Fed-Chef Jerome Powell steht vor dem Weissen Haus.
Fed-Chef Jerome Powell steht vor dem Weissen Haus. - dpa

Das Wichtigste in Kürze

  • Sollten sich jedoch ernste Risiken bei den Inflationserwartungen abzeichnen, würde die Notenbank ihre Instrumente nutzen.

Doch vorerst könne die Fed eine abwartende Haltung einnehmen und dem Arbeitsmarkt Zeit zur Erholung von der Pandemiekrise geben.

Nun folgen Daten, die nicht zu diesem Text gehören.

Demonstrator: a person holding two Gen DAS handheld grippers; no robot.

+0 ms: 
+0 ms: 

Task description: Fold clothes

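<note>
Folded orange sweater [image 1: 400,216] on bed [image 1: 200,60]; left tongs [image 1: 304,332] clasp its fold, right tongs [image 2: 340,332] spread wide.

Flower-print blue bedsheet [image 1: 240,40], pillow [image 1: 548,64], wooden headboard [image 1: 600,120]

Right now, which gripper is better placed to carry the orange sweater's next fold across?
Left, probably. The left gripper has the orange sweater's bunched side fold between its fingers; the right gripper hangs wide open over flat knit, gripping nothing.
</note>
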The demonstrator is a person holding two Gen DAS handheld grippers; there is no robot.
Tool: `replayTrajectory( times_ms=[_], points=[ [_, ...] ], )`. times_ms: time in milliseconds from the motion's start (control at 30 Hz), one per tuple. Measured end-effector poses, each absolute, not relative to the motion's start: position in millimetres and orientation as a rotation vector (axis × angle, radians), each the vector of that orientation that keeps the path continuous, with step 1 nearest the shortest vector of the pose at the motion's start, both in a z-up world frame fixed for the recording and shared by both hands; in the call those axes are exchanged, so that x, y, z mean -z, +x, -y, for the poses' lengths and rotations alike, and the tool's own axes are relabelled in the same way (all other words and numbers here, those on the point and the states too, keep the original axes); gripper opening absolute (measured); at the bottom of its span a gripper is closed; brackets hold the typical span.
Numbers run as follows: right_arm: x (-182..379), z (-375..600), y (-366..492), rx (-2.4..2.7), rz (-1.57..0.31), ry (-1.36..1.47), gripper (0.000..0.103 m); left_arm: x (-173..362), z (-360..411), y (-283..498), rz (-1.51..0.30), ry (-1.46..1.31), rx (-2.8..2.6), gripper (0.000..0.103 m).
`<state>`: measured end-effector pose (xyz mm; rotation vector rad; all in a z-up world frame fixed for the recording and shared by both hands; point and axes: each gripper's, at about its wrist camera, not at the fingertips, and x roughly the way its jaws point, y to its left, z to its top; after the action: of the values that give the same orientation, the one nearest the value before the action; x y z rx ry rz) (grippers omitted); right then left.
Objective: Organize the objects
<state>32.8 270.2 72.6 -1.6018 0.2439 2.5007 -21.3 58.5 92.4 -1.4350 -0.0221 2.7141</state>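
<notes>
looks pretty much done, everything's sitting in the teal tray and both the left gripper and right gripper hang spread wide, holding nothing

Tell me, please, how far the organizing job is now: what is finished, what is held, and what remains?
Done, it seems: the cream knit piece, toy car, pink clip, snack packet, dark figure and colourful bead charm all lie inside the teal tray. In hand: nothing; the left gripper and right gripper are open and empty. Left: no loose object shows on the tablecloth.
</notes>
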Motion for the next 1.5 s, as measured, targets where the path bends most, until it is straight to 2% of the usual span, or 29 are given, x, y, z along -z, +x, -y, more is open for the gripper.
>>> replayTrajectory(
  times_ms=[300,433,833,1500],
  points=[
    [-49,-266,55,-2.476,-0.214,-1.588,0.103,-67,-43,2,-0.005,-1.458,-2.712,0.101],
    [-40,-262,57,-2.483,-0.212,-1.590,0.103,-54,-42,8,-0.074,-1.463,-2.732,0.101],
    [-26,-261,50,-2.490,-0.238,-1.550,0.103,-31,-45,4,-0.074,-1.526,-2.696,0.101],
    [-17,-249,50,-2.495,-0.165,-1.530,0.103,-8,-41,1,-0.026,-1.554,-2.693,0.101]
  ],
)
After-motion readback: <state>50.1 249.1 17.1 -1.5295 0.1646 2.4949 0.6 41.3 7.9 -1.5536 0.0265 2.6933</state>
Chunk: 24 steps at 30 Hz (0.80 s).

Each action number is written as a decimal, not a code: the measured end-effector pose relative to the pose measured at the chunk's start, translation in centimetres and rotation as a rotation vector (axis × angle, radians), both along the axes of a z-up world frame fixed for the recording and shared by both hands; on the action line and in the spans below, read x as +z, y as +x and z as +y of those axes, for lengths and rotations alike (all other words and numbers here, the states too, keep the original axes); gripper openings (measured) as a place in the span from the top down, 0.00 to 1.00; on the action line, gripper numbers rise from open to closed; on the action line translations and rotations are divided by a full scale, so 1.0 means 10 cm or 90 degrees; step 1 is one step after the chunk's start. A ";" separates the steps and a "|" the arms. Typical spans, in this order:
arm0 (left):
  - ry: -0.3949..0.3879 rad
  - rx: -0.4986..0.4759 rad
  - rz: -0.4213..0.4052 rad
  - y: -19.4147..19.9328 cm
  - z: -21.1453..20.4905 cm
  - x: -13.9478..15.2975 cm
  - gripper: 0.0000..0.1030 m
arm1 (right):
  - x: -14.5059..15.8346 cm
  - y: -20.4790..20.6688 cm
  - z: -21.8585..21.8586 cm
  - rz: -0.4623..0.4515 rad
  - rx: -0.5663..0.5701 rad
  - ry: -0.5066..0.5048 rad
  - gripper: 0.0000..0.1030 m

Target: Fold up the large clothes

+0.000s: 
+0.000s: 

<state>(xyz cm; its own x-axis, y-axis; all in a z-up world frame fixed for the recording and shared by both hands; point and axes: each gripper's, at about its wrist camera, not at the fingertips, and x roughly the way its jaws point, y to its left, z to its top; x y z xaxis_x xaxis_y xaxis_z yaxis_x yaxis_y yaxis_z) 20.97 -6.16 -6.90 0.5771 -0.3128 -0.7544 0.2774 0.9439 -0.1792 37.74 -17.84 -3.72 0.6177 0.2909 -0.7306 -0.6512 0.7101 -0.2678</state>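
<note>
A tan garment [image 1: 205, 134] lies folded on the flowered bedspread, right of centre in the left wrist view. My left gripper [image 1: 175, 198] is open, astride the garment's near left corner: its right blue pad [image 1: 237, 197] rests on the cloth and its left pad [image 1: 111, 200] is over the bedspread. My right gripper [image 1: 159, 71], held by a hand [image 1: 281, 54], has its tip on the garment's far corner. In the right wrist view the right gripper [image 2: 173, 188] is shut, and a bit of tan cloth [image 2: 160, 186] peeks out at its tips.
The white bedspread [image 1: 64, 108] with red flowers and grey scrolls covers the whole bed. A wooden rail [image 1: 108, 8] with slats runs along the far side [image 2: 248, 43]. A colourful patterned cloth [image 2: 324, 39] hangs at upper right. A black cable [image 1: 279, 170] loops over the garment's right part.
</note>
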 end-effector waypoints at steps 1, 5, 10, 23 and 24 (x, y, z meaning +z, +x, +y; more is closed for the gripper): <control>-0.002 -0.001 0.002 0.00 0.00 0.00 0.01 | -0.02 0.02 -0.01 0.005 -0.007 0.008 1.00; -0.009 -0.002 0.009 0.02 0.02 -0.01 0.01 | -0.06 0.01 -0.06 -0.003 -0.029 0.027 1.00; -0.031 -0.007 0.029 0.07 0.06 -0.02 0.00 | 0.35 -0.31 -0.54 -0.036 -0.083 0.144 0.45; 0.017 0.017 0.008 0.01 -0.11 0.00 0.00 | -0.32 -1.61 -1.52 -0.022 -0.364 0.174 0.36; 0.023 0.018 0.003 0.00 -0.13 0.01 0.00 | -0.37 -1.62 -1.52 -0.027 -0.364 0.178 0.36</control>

Die Fed kauft derzeit monatlich Anleihen im Volumen von 120 Milliarden Dollar auf. Sie hat substanzielle Fortschritte auf dem Jobmarkt zur Voraussetzung für eine Verringerung ihrer Käufe gemacht. Die Erholung am US-Arbeitsmarkt war im September etwas ins Stocken geraten, da das Stellenplus mit 194'000 relativ niedrig ausfiel. Noch immer fehlen dem Arbeitsmarkt 4,97 Millionen Jobs zum Vorkrisenniveau. Experten rechnen jedoch damit, dass der Ausstieg aus der ultralockeren Geldpolitik kurz bevorsteht - womöglich bereits auf der Fed-Sitzung Anfang November.